Attendons pour voir…
Nabil EL BOUSAADI
Le Salvador, qui est le plus petit Etat d’Amérique centrale, est devenu, depuis le 7 septembre dernier, le premier pays à donner un cours légal au « Bitcoin », au même titre que le dollar américain qui est la monnaie officielle du pays depuis deux décennies. Mais par cette décision, prise de manière unilatérale, le président Nayib Bukele, s’est mis à dos une bonne partie de la population.
Aussi, après avoir bénéficié d’une très forte popularité lorsqu’il était parvenu à bousculer les partis traditionnels pour accéder à la magistrature suprême du pays, le jeune président salvadorien fait, désormais, l’objet de critiques véhémentes venant aussi bien de la communauté internationale que de ses concitoyens qui lui reprochent une fâcheuse dérive autoritaire.
Raison pour laquelle ils étaient plusieurs milliers, ce dimanche, à avoir répondu à l’appel de divers partis politiques de gauche et de droite et d’organisations de la société civile et à défiler dans les rues de San Salvador, la capitale, en brandissant des pancartes où l’on pouvait lire «Bitcoin, l’arnaque », « Non à la dictature », « A bas l’autoritarisme ! » ou encore « La démocratie ne se négocie pas, elle se défend » et « Débarrassez-vous du dictateur ! ».
Autant de slogans qui dénoncent la politique « autoritariste » à laquelle a eu recours le chef de l’Etat pour faire du « bitcoin » la deuxième monnaie officielle du pays en dépit du désaveu de ses compatriotes mais aussi pour destituer les juges de la Cour Suprême – ce qui a été considéré, par les critiques, comme étant une prise de pouvoir – et s’offrir, ainsi, la possibilité de se porter candidat à un deuxième mandat.
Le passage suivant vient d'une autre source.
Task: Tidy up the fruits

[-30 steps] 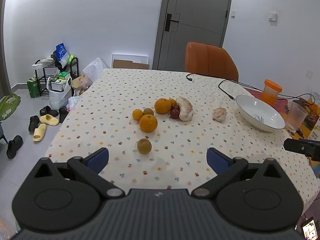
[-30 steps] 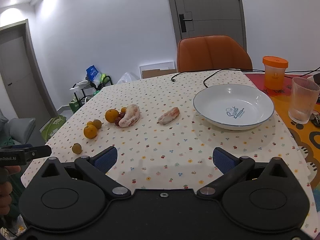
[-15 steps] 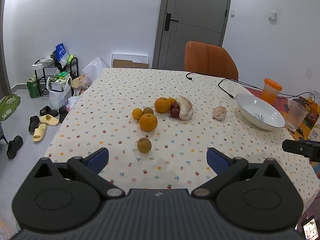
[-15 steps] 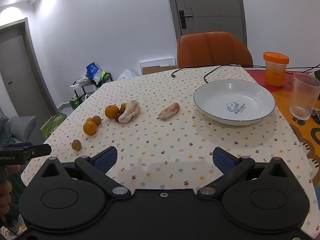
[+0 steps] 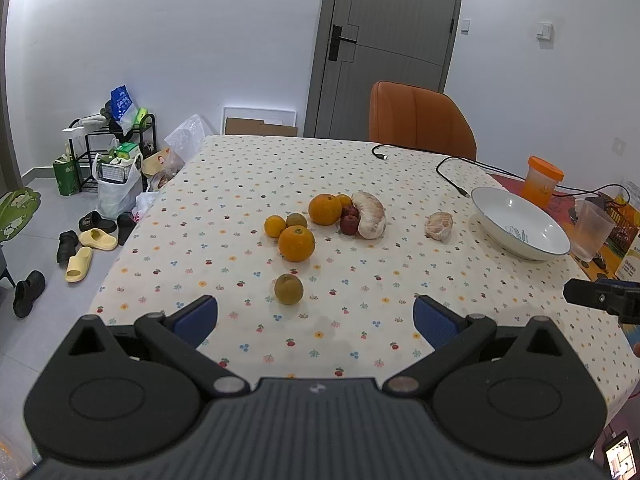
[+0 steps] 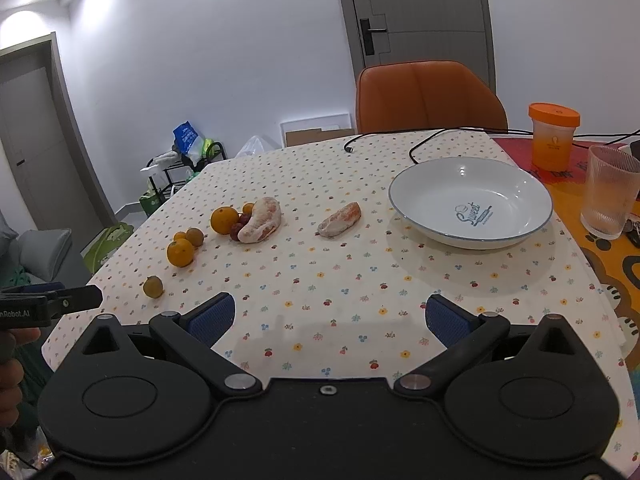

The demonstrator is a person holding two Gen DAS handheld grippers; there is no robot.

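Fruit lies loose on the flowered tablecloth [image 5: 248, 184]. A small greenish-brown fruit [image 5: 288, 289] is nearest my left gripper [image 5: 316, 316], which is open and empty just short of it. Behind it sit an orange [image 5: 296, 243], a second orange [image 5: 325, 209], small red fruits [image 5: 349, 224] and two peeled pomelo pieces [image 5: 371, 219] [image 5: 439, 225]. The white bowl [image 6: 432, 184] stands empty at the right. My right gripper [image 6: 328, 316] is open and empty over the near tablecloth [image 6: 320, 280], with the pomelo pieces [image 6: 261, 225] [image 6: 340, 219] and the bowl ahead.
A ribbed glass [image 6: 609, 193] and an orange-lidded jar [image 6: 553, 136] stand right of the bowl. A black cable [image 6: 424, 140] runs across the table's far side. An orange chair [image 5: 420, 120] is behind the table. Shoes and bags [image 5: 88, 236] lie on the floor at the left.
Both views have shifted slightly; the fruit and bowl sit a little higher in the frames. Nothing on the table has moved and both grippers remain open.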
Dans un entretien avec à l’AFP, Ricardo Navarro, le chef de l’organisation écologiste CESTA et l’un des organisateurs de la manifestation, a déclaré : « Les gens commencent à être fatigués de ce gouvernement autoritaire et antidémocratique. Il nous mène droit vers le gouffre avec ses mauvaises idées qui nuisent à l’économie comme ce ‘bitcoin’ ». Certains manifestants ont même mis le feu à une poupée à l’effigie du président.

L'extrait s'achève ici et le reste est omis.